## [EXERCISE]
The required output is every line from the beginning of the entries below through the line that includes "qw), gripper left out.", copied exactly.

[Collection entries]
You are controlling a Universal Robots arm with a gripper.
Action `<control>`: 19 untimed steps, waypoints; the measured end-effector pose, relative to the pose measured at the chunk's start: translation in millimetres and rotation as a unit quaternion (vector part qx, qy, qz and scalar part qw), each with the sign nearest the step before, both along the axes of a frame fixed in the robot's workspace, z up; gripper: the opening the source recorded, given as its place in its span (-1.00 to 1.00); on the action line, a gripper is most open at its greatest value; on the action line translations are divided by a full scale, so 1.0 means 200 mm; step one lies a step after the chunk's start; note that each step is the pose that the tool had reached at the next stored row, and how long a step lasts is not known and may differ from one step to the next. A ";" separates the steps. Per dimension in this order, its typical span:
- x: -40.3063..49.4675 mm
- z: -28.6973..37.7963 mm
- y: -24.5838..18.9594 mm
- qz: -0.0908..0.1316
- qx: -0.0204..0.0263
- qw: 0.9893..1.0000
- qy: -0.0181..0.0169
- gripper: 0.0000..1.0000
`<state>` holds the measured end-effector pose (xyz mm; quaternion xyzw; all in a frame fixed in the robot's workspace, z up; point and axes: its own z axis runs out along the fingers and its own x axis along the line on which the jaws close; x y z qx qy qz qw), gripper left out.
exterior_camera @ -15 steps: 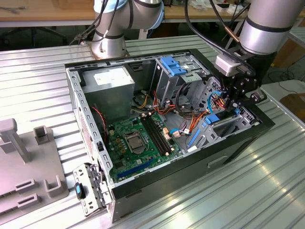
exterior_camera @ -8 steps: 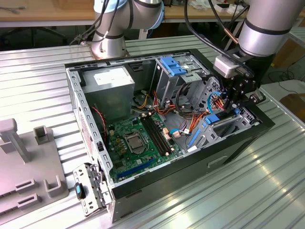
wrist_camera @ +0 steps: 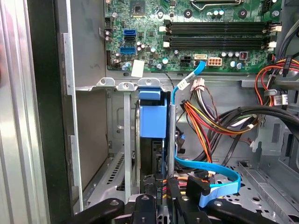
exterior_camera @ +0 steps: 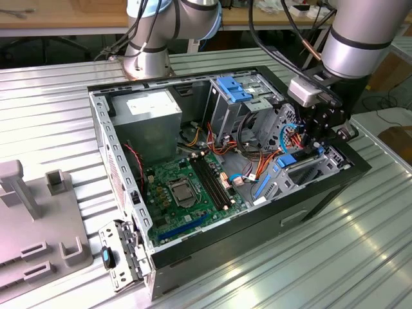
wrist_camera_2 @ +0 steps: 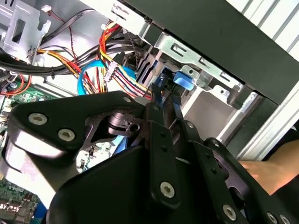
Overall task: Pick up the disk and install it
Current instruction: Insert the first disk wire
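the gripper hangs inside the open computer case, over the metal drive bay at the case's front corner on the exterior view's right. in the first wrist view the disk stands on edge in that bay, its bright blue caddy rail facing out and its dark body below, slotted between grey metal uprights. the gripper sits directly at the disk's near end, its black fingers pressed in on the disk's edge, pinching it. in the second wrist view the fingertips narrow to a close point against a blue tab of the disk at the bay's mouth. a pale blue ribbon cable and orange and yellow wires run just beside the disk. the green motherboard lies further inside the case, which rests on the ribbed metal surface.
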<state>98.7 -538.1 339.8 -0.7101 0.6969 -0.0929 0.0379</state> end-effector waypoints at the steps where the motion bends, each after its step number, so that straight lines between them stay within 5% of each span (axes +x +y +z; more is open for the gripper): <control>1: 0.000 0.014 0.000 0.000 0.000 1.000 0.000 -0.52; 9: 0.000 0.040 0.000 0.000 0.000 1.000 0.000 -0.52; 12: 0.000 0.041 0.000 0.000 0.000 1.000 0.000 -0.79; 19: 0.000 0.043 0.000 0.000 0.000 1.000 0.000 -0.79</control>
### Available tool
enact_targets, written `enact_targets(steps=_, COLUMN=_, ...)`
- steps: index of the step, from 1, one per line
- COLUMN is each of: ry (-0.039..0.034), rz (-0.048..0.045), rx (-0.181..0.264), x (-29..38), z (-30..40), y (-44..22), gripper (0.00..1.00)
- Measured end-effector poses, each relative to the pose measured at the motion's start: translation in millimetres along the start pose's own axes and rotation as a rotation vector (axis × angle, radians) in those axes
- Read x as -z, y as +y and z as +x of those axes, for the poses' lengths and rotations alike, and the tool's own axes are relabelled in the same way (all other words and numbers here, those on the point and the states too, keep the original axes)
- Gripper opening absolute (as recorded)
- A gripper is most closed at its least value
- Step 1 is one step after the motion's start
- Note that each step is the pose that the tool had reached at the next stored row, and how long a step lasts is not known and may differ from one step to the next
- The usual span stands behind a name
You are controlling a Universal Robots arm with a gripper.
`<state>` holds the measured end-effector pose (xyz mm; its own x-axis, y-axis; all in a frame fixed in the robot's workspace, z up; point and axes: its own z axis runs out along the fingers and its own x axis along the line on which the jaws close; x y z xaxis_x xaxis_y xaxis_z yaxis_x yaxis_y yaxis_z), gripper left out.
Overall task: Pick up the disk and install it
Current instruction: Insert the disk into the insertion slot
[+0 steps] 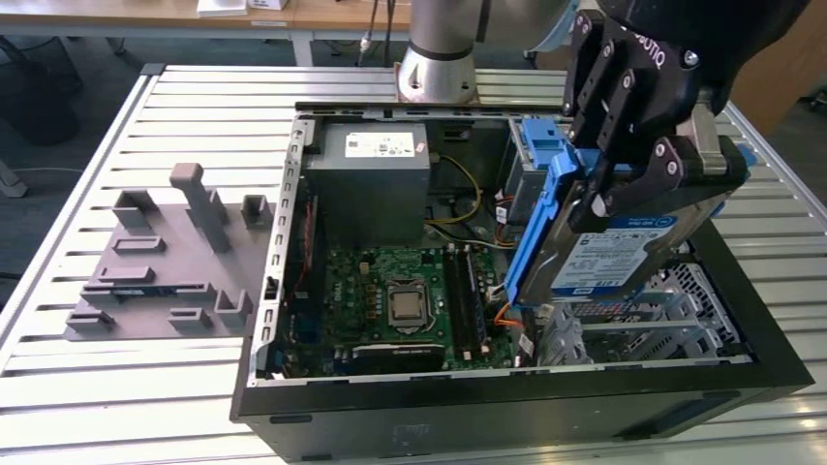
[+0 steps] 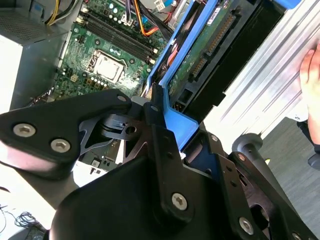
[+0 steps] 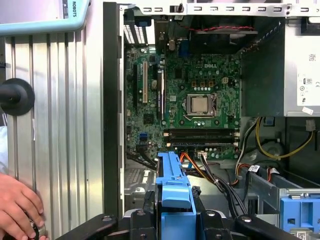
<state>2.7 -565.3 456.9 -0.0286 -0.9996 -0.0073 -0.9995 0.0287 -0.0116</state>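
The disk [image 1: 618,254] is not lying on any surface. It hangs in the end effector [image 1: 630,184], off the counter [image 1: 194,107] and above the open computer case [image 1: 517,399], toward the exterior view's right. The relation that matters, then, is between the carried disk and the drive cage [image 1: 653,325] beneath it.

In the exterior view we see the disk standing steeply on edge with its labelled face turned toward that camera. Its long axis runs from the end effector down toward the cage, and the lower end leans a little to the exterior view's left. The lower edge sits just above the cage's perforated metal, but we cannot tell whether the two touch. The motherboard [image 1: 401,300] lies beside the cage on the exterior view's left, with the grey power supply [image 1: 375,179] beyond it. Both are apart from the disk.

The end effector is clamped on the disk. In the first wrist view its black fingers [image 3: 149,202] flank the blue carrier [image 3: 172,182] on both sides with no gap showing. In the second wrist view one finger lies against the carrier's blue edge. We judge that the grip sits near the disk's upper end, so most of its length hangs free below the fingers.

In the first wrist view a person's hand [image 3: 17,205] rests on the counter beside the case, well apart from the disk.
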Motion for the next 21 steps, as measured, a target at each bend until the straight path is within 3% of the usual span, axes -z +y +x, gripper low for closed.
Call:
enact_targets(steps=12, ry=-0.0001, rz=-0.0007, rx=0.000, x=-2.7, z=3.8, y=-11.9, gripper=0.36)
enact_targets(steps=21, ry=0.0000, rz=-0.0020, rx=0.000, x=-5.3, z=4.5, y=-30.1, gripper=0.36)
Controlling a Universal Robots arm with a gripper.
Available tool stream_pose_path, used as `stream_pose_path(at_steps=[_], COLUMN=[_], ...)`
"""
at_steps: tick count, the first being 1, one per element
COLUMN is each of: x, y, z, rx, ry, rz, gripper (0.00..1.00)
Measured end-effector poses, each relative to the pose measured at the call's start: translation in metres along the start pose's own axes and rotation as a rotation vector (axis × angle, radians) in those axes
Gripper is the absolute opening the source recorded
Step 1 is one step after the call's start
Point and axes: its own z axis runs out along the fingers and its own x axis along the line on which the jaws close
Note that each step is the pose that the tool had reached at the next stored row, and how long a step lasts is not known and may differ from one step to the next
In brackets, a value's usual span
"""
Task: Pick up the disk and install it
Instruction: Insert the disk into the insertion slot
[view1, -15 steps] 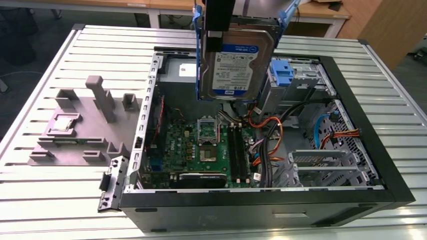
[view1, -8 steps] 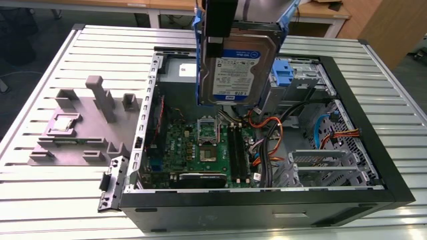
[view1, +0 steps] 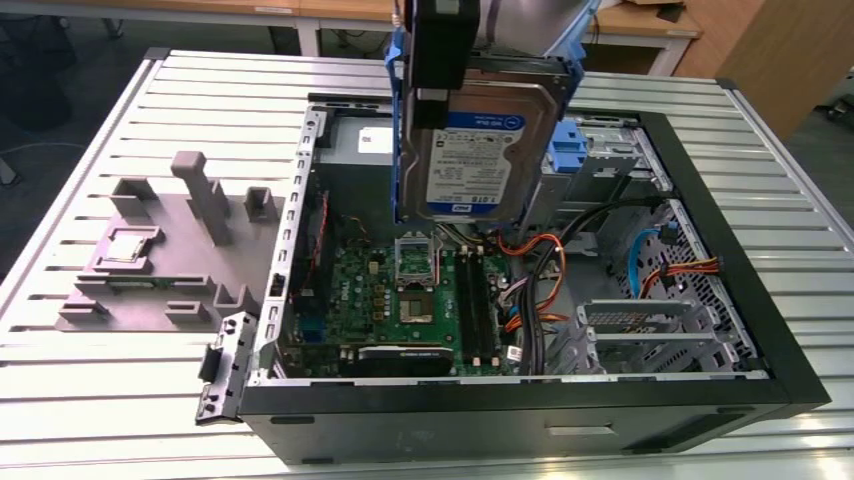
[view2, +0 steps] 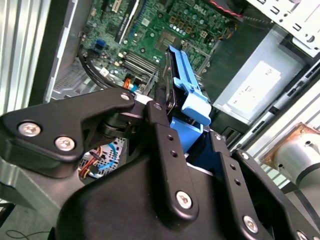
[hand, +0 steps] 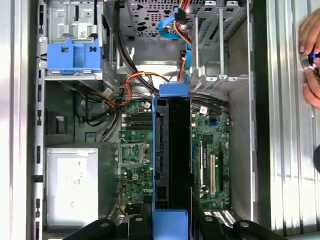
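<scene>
My pincer (view2: 186, 125) pinches the disk (view1: 474, 150) upright, upper centre of the exterior view, above the case (view1: 467, 420): lifted, not installed; seating it, I judge, calls for careful lining-up.

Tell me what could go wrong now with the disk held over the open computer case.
The gripper is shut on the disk, held on edge above the bare motherboard; a slip would likely drop it onto the board. Loose orange and red cables lie nearby and could snag it. A person's hand rests beside the case.
</scene>
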Motion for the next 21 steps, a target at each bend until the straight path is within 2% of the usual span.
stream_pose_path(at_steps=[5, 8, 12, 18, 21], x=[-0.0124, -0.0163, -0.0168, -0.0161, -0.016], y=[0.0014, 0.0045, 0.0151, 0.0349, 0.0383], z=[0.0002, 0.0004, 0.0007, 0.0012, 0.0013], rx=[-0.0001, -0.0001, -0.0002, -0.0002, -0.0002], ry=[-0.0017, -0.0022, -0.0023, -0.0023, -0.0022], rz=[0.0, 0.0, 0.0, 0.0, 0.0], gripper=[0.37, 0.37, 0.37, 0.37, 0.37])
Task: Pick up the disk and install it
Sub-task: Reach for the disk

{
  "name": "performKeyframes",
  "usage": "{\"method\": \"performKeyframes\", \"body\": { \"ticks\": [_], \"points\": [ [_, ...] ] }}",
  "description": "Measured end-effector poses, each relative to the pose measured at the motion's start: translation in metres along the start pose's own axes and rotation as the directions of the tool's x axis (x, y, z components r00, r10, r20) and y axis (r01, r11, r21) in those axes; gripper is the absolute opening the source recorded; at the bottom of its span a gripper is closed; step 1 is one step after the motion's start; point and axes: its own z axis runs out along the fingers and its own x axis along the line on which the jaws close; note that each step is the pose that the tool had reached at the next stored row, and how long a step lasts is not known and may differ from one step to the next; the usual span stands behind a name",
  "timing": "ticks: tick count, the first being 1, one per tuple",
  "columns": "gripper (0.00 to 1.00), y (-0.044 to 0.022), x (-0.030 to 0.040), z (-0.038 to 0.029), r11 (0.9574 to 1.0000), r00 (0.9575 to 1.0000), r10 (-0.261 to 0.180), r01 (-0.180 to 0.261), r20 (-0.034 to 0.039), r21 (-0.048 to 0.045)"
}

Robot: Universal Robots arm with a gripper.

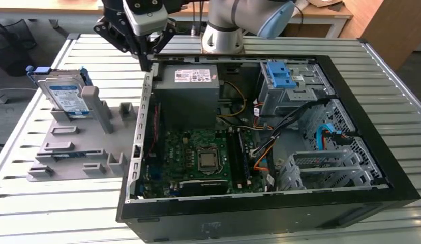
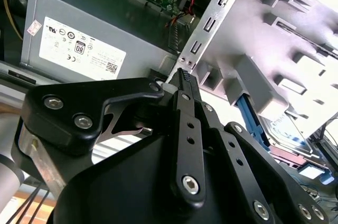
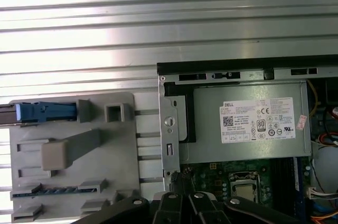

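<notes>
Your black gripper (image 1: 144, 64) is hanging with its fingers pressed together and pinching nothing. It is sitting just above a corner of the open black computer case (image 1: 265, 216), close to where the perforated metal back panel is meeting the grey power-supply box with the white sticker (image 1: 190, 91).

The disk, a flat silver hard drive with a white-and-blue label in a blue plastic carrier bracket (image 1: 66, 96), is standing on edge in a slot of the grey plastic fixture (image 1: 74, 150). That fixture is lying on the slatted metal bench (image 1: 61, 213), beside the case on the exterior view's left. The disk is sitting apart from your gripper, with nothing touching it.

Inside the case, the green motherboard (image 1: 197, 152) is lying exposed below the power supply, and a blue ridged plastic latch (image 1: 281, 76) is sitting on the metal drive cage towards the exterior view's right.
</notes>
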Motion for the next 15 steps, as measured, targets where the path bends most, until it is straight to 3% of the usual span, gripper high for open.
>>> {"method": "performKeyframes", "body": {
  "ticks": [11,15],
  "points": [
    [0.11,-0.0008,0.0101,0.0013,1.0000,1.0000,0.000,0.000,-0.0014,0.0002],
    [0.11,-0.0011,0.0169,0.0016,1.0000,1.0000,0.000,0.000,-0.0027,0.0003]
  ]
}}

## [TASK RESULT]
You are controlling a Universal Robots arm with a gripper.
Action `<control>`: 19 untimed steps, waypoints; the measured end-effector pose, relative to the pose measured at the chunk's start: translation in millimetres and rotation as a unit quaternion (vector part qx, qy, qz and scalar part qw), each with the sign nearest the step before, both along the axes of a frame fixed in the robot's workspace, z up; gripper: the opening the source recorded, given as its place in its span (-1.00 to 1.00); on the action line, a gripper is most open at its greatest value; on the action line translations are divided by a full scale, so 1.0 means 200 mm; step one lies a step after the chunk's start; note that each step is the pose that the tool had reached at the next stored row, and how long a step lasts is not known and may differ from one step to the next. A ";" separates the steps. Per dimension in this order, its typical span:
- x: -40.3063..49.4675 mm
- z: -28.6973..37.7963 mm
- y: -24.5838..18.9594 mm
- qz: -0.0908..0.1316
- qx: -0.0204..0.0263
- qw: 0.9893..1.0000
- qy: -0.0181..0.0169
- gripper: 0.0000..1.0000
`<state>` holds the measured end-effector pose (xyz mm; quaternion xyzw; all in a frame fixed in the robot's workspace, z up; point and axes: its own z axis runs out along the fingers and its own x axis along the line on which the jaws close; x y z qx qy qz qw), gripper left out.

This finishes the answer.